Nous avons lu
Contre le
développement personnel
Authentique
et Toc
Le
développement personnel (DP) nous arrive des Etats-Unis. Il serait injuste de
ne pas lui accorder l’attention qu’il mérite. Qui n’a pas rêvé d’être heureux
et de trouver des recettes pour y parvenir dans sa vie personnelle et
professionnelle? « Vivre selon son cœur », « Comment cultiver de
vrais liens », « savoir-être »
ou « croire en soi »…. autant de titres racoleurs qui portent
une idéologie politique du bonheur, du bien-être, qui serait uniquement un
choix individuel, gommant les inégalités sociales et économiques. Le DP, comme
le coaching, le management, la novlangue qui l’irrigue, participe d’un vaste
mouvement qui agit sur notre capacité à devenir des individualités autonomes.

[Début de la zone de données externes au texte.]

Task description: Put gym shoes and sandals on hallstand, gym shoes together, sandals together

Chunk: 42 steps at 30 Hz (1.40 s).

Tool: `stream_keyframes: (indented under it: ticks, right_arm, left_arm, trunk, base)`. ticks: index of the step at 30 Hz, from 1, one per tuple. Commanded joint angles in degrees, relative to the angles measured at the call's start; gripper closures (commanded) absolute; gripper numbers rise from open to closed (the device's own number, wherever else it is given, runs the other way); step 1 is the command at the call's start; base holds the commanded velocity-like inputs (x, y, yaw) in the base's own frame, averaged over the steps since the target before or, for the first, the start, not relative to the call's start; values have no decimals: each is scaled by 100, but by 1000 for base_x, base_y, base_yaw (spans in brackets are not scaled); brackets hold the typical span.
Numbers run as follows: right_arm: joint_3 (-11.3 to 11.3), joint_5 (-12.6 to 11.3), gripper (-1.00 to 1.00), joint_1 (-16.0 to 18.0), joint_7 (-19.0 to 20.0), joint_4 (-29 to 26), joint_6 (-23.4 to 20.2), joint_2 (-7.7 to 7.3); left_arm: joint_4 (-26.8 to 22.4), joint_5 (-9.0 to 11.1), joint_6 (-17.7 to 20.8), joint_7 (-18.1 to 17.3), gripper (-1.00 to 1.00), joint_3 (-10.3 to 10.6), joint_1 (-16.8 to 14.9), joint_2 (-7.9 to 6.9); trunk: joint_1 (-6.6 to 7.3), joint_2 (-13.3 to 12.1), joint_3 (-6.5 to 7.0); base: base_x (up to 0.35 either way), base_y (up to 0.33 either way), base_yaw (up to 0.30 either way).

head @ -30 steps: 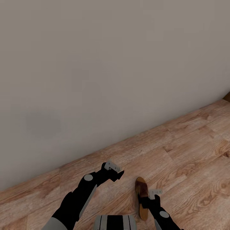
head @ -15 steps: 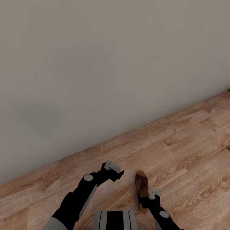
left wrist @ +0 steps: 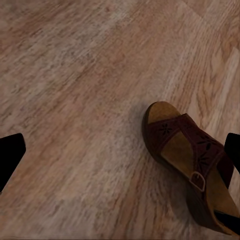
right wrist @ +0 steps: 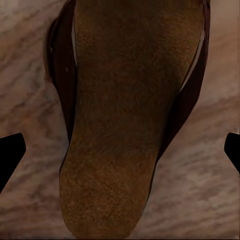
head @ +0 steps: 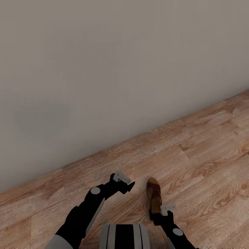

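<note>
While our right hand hangs spread over its heel, one brown leather sandal with a suede-like tan insole lies flat on the wood-grain plank floor. Our left hand hovers beside it, released. Beyond rises a plain matte wall.

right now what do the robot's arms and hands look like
Both arms are glossy black with round light-grey joint discs. The left arm carries a long pale grey panel along its forearm and turns grey near the shoulder. Each ends in a light grey wrist bracket with dark, pointed fingers: left hand, right hand. No cables or markings show.
</note>
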<state>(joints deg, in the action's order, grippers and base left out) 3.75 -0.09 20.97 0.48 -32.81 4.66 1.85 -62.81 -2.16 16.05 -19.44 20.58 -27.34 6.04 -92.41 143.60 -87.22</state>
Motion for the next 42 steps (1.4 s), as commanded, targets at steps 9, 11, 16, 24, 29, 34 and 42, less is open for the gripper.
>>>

Chacun d’entre nous possèderait en lui-même une sorte de capital intrinsèque
qu’il suffirait de faire fructifier.
Grâce à des méthodes simples et concrètes nous pourrions accéder à ce
trésor intérieur. Il suffirait d’en prendre conscience : parce que je suis
bien, je fais le bien autour de moi et si tout le monde fait comme moi, tout le
monde ira bien. C’est simple, c’est beau, c’est faux. Le DP n’est que la face
avenante d’un large mouvement d’autocontrôle et d’auto-exploitation. DP et
management sont les bras armés du néolibéralisme dans son entreprise de
façonnement des esprits : plus de chef mais un manager, plus de salariés
mais des collaborateurs, des espaces de travail plus ouverts, plus de
vouvoiement, on se tutoie tous… Au diable, la lutte des classes ! Place au
management par la confiance ! Quand on confie au salarié un projet, on lui assigne un objectif et on lui accorde
(magnanimement) toute l’autonomie qu’il souhaite pour y parvenir. Ainsi, il se
l’approprie davantage et intériorise la contrainte de réussite. Tout repose sur
l’individu et son adaptation, indépendamment du contexte économique et social.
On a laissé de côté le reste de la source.